Risk, or rather the ability to take risk, was the foundation upon which men such as Columbus set sail for the other unknown end of the world, and although his day is celebrated in the US, what is not stressed enough is the spirit of adventure and risk, without which America would never have been colonized, although that is a different ethico-political argument. The point is that risk has been an essential feature for the evolution of man, and without it there is a good chance the species would have come to a premature conclusion.

Why are some men more risk friendly than others?

Genetics is always a fairly safe explanation, as it is almost impossible to argue against the effects of scientifically tangible entities that have been shown to influence such a wide range of human behavioral characteristics. It would be reasonable to state that the sons of risk takers are risk takers themselves, unless the recessive genes of their mother are so devious in their infiltration of the double helix, as to neuter this critical component of survival.

Of course the next suspect on the list is the environment in which the child develops, and although we all think we know what environment means, we don’t. The environment can mean anything and everything, all senses included that might have had an impact on the development of both the mental and physical configurations of a human being. These influences are often subtle and can include a single word, a single look, a single feeling, all of which can have the effect of imprinting their developmental power on the growing mind of a child.

Some individuals are born with a natural ability to take risk, which one would assume is more related to a genetic feature, but is actually something that occupies the spiritual/sublime dimensions of the human experience, and can be more clearly ascertained through discussions with notable risk takers, who often describe a sense of nothingness as they embark on their death defying acts, a state very similar to that achieved in the deepest of meditation planes.

Risk is the human quality that has over the centuries allowed the forging of good against evil, as any arena of military conflict has proven, and if humanity were to negotiate risk for the promise of comfort it would be a short lived peace.

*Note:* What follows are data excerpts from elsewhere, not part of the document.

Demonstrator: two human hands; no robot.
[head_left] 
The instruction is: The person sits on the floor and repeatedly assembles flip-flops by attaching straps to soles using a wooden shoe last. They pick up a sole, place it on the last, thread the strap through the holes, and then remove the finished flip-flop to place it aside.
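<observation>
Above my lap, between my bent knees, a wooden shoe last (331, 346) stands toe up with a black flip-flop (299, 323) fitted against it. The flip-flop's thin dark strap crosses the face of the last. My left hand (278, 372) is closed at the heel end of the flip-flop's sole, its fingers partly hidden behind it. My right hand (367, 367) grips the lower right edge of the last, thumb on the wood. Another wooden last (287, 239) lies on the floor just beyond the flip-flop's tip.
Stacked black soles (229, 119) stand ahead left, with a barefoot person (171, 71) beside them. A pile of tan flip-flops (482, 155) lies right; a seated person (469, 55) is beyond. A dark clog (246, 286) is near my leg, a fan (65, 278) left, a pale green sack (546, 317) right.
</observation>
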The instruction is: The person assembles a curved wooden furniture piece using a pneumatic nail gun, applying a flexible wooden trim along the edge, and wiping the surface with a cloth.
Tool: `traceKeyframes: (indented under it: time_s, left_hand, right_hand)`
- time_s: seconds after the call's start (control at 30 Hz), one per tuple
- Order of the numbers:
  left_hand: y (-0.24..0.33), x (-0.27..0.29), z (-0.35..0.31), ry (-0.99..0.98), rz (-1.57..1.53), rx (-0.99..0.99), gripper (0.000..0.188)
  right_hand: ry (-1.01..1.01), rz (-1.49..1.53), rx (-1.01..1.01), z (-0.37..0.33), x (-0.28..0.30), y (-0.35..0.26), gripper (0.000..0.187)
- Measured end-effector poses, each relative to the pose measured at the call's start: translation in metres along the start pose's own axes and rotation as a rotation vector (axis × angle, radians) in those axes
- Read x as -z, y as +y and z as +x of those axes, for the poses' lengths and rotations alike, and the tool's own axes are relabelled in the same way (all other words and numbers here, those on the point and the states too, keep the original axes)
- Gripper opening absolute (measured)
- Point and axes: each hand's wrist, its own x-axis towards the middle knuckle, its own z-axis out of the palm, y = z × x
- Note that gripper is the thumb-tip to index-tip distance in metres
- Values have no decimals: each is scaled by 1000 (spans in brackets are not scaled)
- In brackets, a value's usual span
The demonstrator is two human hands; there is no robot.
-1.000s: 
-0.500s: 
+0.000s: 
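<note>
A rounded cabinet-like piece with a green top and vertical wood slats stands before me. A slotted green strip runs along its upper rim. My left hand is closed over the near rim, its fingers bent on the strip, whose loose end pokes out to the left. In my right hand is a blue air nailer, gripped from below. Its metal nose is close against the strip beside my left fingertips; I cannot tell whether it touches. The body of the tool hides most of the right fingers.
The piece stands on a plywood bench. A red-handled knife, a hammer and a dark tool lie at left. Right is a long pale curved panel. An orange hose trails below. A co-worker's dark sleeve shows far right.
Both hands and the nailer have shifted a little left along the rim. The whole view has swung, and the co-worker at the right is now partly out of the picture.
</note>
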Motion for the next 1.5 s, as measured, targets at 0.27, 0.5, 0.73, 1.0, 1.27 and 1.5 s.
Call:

The numerous definitions of risk include variations on the balance between the benefits and penalties of specific types of human thought, word and behavior, and while most people might initially only consider risk with the taking of action some of the most profound examples of historical risk have been those associated with the risk of revolutionary thought. One only has to look back at the 14th century and the days of the Spanish inquisition to understand the immense risk to which non-believers subjected themselves. It would hard identifying any group of humans today that had the courage to endure such mental and physical torture for taking the risk to challenge such an entrenched belief.

So one of the dilemmas that now faces man in the 21st century relates to the quality of risk and has it been neutered to such an extent that the species may in fact become a victim of its own timidity. Are the children of today too mentally and physically soft to endure and progress on this planet in the same fearless way that the explorers of the 14th century did, with their makeshift vessels and unreliable compasses. Is it possible that the hormonal and brain physiology of man has forever altered in such a way that the ‘real’ men of yesteryear are gone to be replaced by bean counting, hand wringing suits whose lives revolve around mitigating risk.

The SAS has developed an almost mythical reputation because of their motto and philosophy, and in adopting this credos they have achieved countless victories and provided inspiration to those men of the world who should realize that success does not come without great risk.